Notes from the Neighborhood
CHARITY RACE FOR 4-YEAR-OLD WITH RARE DISEASE
Hundreds of Upper West Siders came out last Sunday to support 4-year-old Rafaella "Rafi" Lily Kopelan, running a 5K in her honor through Riverside Park. Kopelan was diagnosed with a rare genetic connective tissue disorder called epidermolysis bullosa (EB), a disease that makes it difficult for skin to produce collagen, leading to skin separation, painful blisters and open wounds.
Young people with the disease are known as butterfly children because their skin is so fragile, much like the wings of a butterfly. Kopelan is only the eighth child in the world to undergo a clinical trial stem cell transplant to treat her EB, which has allowed her body to produce the necessary protein she was unable to produce before the procedure.
At Sunday's event, State Assembly Member Linda Rosenthal presented Kopelan with a resolution proclaiming March 11 Butterfly Children Awareness Day.
"I decided to sponsor this resolution after learning about Rafi's courage and the strength of her parents, Jackie and Brett, who have become incredible advocates on a crusade for a cure," Rosenthal said.
"We are so happy and proud to live among such a supportive group of people," said Jackie Kopelan, her mother. "Rafi's Run would never have been so successful had it not been for places like Montclare Children's School [which Kopelan attends], the first place that made her feel like everyone else.

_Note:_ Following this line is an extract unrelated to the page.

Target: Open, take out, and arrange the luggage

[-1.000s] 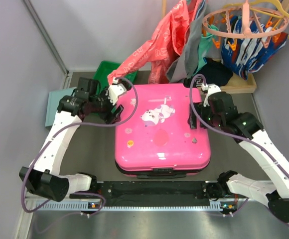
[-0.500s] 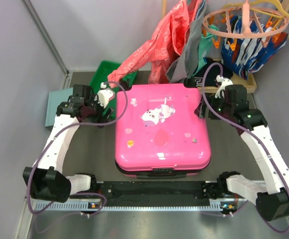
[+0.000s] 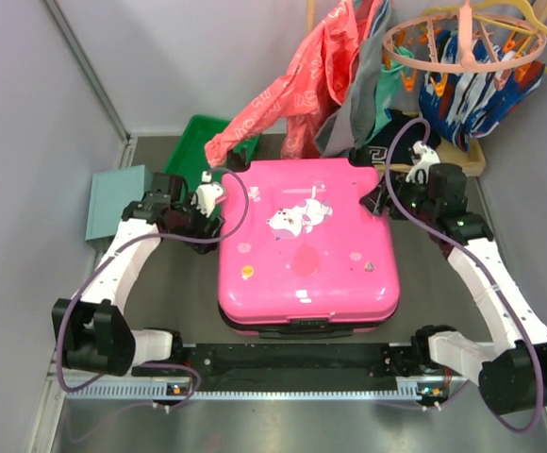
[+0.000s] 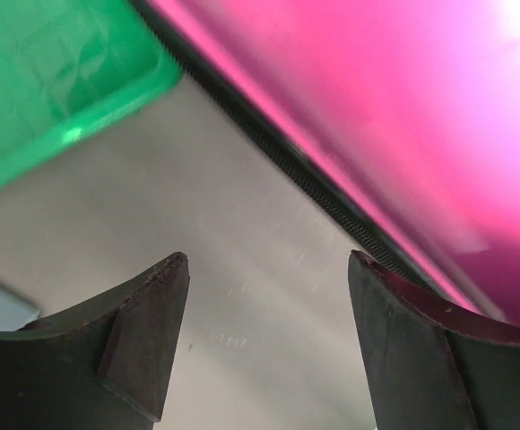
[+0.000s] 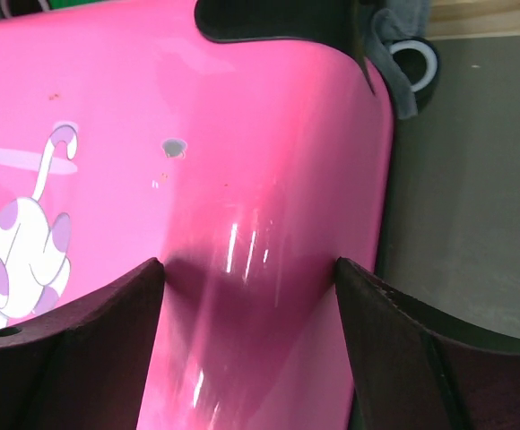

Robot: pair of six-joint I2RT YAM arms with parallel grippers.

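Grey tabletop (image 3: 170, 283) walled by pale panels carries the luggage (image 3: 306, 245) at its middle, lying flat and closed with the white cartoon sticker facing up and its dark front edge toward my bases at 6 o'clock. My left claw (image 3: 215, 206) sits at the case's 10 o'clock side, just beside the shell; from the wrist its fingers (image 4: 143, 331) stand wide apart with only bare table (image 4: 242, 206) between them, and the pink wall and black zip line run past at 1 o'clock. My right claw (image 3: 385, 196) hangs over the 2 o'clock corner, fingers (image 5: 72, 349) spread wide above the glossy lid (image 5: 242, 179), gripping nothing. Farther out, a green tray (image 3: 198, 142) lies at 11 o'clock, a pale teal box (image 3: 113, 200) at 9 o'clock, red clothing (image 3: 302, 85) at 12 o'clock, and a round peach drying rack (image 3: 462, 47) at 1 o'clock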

It is our hope that events like Rafi's Run will raise enough awareness to eventually end epidermolysis bullosa, the worst disease you never heard of."
LOCAL STATE SENATOR EYEING CONGRESS
State Sen. Adriano Espaillat, who represents portions of the Upper West Side as well as upper Manhattan and a section of the Bronx, has announced the formation of an exploratory committee for a congressional campaign. Espaillat had been rumored to be considering a run for the national seat if a district emerged with a heavily Latino population; he has been a vocal proponent for the creation of just such a district.
"This is a historic opportunity for the state of New York to send a clear and unmistakable message that the growth of the Latino community demands that our government reflect our diversity," Espaillat said in a statement.
He said he was not announcing which district he would run for, even though federal judge Roanne Mann's recently released maps would place Espaillat's Washington Heights district in Rep. Charlie Rangel's redrawn 13th congressional district.
Blacks and Latinos in Albany are pushing back against the maps, criticizing them for not accurately representing the diversity of New York City. "While it's premature to target one particular district, given the fact that final district lines have not been settled, launching this exploratory committee is an important step in making sure we are ready when the final district lines are established," Espaillat said.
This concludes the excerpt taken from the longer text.